The goal of this project is to detect fraudulent online payments using machine learning methods. You will apply various supervised classification algorithms to identify fraudulent transactions from a provided dataset. This project will enhance your understanding of data preprocessing, feature engineering, model building, and hyperparameter tuning in the context of a real-world financial application. You will work with a dataset that contains online payment transaction records. Each record has the following columns: the data set is of 1048576 rows and 11columns
step: (integer ex.1)
type: Type of transaction (string e.g., CASH-IN, CASH-OUT, DEBIT, PAYMENT,.).
amount: The amount of the transaction. (float ex.9839.64)
nameOrig: The account identifier of the originator of the transaction.(String + Integer Ex. C1231006815)
oldbalanceOrg: The initial balance of the originator before the transaction. (float ex.170136)
newbalanceOrig: The balance of the originator after the transaction. (float ex.160296.4)
nameDest: The account identifier of the recipient of the transaction. (string + integer ex. M2044282225)

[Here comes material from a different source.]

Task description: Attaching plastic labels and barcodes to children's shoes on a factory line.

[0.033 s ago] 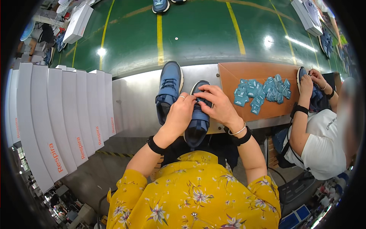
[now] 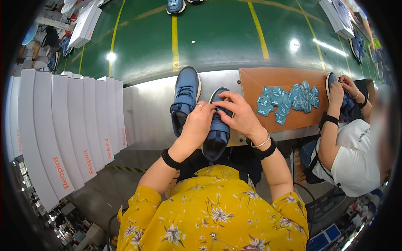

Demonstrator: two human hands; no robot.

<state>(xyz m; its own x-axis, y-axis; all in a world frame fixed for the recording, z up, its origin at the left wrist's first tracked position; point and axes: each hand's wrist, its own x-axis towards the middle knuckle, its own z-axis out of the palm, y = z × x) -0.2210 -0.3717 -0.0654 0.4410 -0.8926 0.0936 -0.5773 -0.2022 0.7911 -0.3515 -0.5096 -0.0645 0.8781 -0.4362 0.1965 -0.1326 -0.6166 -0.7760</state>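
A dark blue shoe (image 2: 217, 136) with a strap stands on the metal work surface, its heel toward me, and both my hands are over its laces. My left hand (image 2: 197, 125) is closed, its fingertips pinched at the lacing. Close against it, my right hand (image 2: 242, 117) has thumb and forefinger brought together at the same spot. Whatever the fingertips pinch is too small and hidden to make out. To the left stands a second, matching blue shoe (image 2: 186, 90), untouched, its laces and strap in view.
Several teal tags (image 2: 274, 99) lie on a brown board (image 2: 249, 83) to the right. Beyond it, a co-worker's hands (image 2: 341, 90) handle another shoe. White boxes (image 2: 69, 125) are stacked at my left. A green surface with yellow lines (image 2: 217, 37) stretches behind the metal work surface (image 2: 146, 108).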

oldbalanceDest: The initial balance of the recipient before the transaction. (float ex.0)
newbalanceDest: The balance of the recipient after the transaction. (float ex.0)
isFraud: Binary indicator if the transaction is fraudulent (1) or not (0).
isFlaggedFraud: Binary indicator if the transaction is flagged as fraudulent by the system (1) or not (0).
Begin by importing the dataset into your Python environment and handling any missing values appropriately. Proceed to feature engineering, creating new features that may be useful for fraud detection. Normalize the numerical features to ensure all values are within a similar range.
Next, conduct an exploratory data analysis (EDA). Generate summary statistics for the dataset and create visualizations to understand the distribution of the data, identify patterns, and detect any anomalies.
For model building, split the dataset into training and testing sets. Implement the following machine learning algorithms: Logistic Regression (LR), Random Forest (RF), Support Vector Machine (SVM), and Gradient Boosting Machine (GBM) and hybrid algorithm of your choice. Initially, run each model with default parameters to establish a baseline performance.
After establishing baseline models, proceed with hyperparameter tuning using techniques like Grid Search or Random Search or any you want to find the best parameters for each algorithm. Evaluate the performance of each model using a confusion matrix and calculate the Accuracy, Precision, Recall, and F1-Score. Additionally, plot the ROC curves and calculate the AUC for each model to evaluate the trade-off between the true positive rate and false positive rate.
Note : Enhance your model by identifying and visualizing the most important features for fraud detection. Explore and implement ensemble methods to combine multiple models for improved performance. Propose and implement any additional enhancements or optimizations, such as incorporating domain-specific knowledge or using advanced feature selection methods. Additionally, attempt to create a hybrid algorithm to further improve detection accuracy.
Document your entire process, including data preprocessing steps, EDA findings, model building, tuning, and evaluation results. Analyze which model performed the best and explain why, discussing any challenges encountered and how you addressed them. Prepare a presentation summarizing your findings, model performance, and any proposed enhancements.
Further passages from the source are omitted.